Матрена и Любава кинулись на звук выстрела. Любава первой подбежала к искалеченной груде перьев. Еще недавно это была красивая, гордая птица. Беспомощно, словно цветок на сломанном стебле, завернута голова. Неестественно выгнуты крылья. Сердце пока колеблется…

Л ю б а в а. Жив еще… бьется сердечко!

М а т р е н а. Глохнет. Вон и глаза потускнели. Сердце не маятник, не раскачаешь.

Л ю б а в а. Не дрогнула рука у кого-то.

Входит М и т я Д у т ы ш. Он с ружьем.

М и т я. Чо сцапала? Не для тебя подстрелил. Перо-то председательше на перину. (Глумливо подмигнув.)

Л ю б а в а (яростно опечатав его по щеке). Нна, нна, погань!

М и т я (клацнув затвором). Уг-гроблю-ю!

Любава, впадая в неистовство, бьет его справа, слева.

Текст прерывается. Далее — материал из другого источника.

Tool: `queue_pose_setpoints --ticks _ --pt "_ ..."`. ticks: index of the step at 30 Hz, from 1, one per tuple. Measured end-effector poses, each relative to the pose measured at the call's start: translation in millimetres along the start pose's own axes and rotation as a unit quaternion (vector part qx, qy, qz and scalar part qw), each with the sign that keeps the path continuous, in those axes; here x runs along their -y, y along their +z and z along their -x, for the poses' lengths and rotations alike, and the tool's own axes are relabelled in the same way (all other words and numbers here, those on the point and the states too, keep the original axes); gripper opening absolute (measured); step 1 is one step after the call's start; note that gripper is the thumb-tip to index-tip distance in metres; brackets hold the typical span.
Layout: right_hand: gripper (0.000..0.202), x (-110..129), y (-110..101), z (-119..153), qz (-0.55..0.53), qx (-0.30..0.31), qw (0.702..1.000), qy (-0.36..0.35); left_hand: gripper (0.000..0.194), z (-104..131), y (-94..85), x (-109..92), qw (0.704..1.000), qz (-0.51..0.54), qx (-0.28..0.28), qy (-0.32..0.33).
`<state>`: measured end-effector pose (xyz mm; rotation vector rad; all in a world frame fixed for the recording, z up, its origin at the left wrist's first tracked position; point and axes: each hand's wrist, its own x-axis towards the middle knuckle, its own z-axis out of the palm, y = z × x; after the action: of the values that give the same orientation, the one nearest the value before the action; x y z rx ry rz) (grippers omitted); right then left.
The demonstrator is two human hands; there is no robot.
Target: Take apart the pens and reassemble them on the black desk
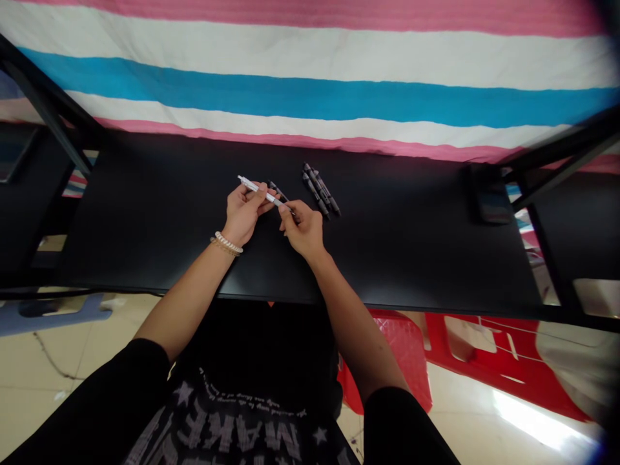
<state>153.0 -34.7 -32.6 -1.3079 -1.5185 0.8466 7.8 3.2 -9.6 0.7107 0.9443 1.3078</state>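
Observation:
A white pen [260, 190] is held slantwise above the black table, its white end up at the left. My left hand [245, 210] pinches its barrel between thumb and fingers. The lower right end of the same pen is gripped by my right hand [304, 227], whose fingers partly hide it. Just behind my hands lies a dark pen [277, 190], partly covered by the left fingers. Several black and grey pens [320, 190] lie side by side on the table, slightly beyond my right hand.
The black table [411, 239] stretches to both sides. A dark phone-like object [490, 194] rests at its right end. Behind hangs a striped cloth [310, 97]. Black metal bars stand at both table ends. Red plastic stools [404, 355] are below the front edge.

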Motion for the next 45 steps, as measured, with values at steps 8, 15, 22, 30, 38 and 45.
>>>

М и т я, кинув ружье, убегает. Уходит и М а т р е н а.

И в а н. Это встреча-прощание. Ею закончится наша история…

Застолье. Провожают новобранцев. Вокруг стола в с е д е й с т в у ю щ и е л и ц а. Тосты. Молодежь поет одну за другой веселые песни. И в а н в стороне. Тут он лет на десять моложе.

И в а н. Деревня наша — Чалдонка, колхоз «Заря». Только на моей памяти раз восемь менялись в «Заре» председатели. Сколько раз менялись, столько же раз переносили правление колхоза из Чалдонки в Локтанову, в соседнюю бригаду. И наоборот. Смотря по тому, откуда родом был председатель: отзвуки давнего соперничества деревень, которые ни в чем не желали уступать. Раньше, бывало, ссорились по всякому поводу, увечили друг друга, бороды драли. Теперь присмирели. Времена изменились. Да и молодежи, вспыхивающей как порох, поубавилось. В двух бригадах едва ли полтора десятка парней наберется: миграция. От этой миграции у многих председателей мигрень разыгрывалась. И жить стали лучше, а не держатся люди. Школу кончают — в город. В армию уйдут — не воротятся. Вот и из нашей партии новобранцев вряд ли кто вернется в колхоз. Председателем нынче, девятым по счету, мой брат Александр.